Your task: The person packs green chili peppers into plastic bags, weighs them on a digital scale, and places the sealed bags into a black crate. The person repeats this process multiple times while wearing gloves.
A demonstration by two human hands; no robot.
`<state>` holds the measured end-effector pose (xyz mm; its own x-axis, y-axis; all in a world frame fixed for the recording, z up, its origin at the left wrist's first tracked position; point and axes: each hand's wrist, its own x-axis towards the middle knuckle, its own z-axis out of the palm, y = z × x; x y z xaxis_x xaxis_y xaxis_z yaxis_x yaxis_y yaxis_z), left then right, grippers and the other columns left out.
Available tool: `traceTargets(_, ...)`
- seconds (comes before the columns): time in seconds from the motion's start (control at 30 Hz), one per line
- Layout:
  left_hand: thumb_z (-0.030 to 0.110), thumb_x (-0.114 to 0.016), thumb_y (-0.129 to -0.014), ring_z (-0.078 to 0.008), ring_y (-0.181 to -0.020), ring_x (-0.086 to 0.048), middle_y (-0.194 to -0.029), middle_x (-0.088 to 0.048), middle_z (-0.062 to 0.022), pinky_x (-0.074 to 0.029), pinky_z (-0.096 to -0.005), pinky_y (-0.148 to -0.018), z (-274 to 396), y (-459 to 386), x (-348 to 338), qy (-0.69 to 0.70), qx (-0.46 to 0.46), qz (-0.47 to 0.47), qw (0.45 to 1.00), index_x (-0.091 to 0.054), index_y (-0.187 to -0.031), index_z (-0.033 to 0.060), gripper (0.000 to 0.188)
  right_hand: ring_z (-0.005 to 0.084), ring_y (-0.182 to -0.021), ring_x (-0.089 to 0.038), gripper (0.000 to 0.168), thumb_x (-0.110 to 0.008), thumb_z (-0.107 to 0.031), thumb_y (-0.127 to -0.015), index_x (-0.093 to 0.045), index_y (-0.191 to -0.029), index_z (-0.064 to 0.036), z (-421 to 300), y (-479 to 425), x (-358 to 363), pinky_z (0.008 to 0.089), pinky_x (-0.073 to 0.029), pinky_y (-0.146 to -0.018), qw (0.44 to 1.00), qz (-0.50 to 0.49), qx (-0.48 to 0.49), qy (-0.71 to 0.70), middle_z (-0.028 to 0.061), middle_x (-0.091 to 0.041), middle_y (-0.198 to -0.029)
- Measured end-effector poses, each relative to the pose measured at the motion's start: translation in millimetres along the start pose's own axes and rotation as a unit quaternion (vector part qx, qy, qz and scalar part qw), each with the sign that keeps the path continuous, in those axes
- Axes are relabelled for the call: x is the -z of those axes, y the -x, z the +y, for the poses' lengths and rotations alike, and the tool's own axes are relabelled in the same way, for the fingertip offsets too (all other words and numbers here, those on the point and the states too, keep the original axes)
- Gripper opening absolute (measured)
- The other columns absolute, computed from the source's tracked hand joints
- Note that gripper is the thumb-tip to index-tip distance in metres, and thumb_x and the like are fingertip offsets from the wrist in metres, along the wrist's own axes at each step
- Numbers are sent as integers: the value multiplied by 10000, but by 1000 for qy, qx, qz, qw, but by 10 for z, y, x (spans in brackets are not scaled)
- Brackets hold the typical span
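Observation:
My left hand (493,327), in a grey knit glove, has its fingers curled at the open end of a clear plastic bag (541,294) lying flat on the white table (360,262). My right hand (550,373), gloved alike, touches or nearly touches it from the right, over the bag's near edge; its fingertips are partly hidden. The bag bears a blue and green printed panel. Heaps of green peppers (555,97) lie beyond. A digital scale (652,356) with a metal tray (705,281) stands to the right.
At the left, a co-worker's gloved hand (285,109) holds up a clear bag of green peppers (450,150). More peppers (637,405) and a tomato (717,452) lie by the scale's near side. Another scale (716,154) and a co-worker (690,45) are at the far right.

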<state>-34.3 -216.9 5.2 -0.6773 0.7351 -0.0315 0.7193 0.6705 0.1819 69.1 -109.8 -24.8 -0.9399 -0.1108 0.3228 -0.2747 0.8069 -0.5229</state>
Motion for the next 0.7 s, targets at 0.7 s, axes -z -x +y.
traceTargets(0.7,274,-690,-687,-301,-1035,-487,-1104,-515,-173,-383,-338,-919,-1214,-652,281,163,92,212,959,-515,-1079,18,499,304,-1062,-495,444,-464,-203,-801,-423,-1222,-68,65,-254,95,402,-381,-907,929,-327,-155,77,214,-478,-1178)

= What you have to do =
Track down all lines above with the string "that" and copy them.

= Response area =
- Measured end-effector poses, each relative to the pose measured at the motion's start: translation in millimetres along the start pose's own axes and rotation as a unit quaternion (vector part qx, qy, qz and scalar part qw), each with the sign that keeps the path continuous, in those axes
- Note that gripper is the thumb-tip to index-tip distance in metres, and thumb_x and the like are fingertip offsets from the wrist in metres, along the wrist's own axes at each step

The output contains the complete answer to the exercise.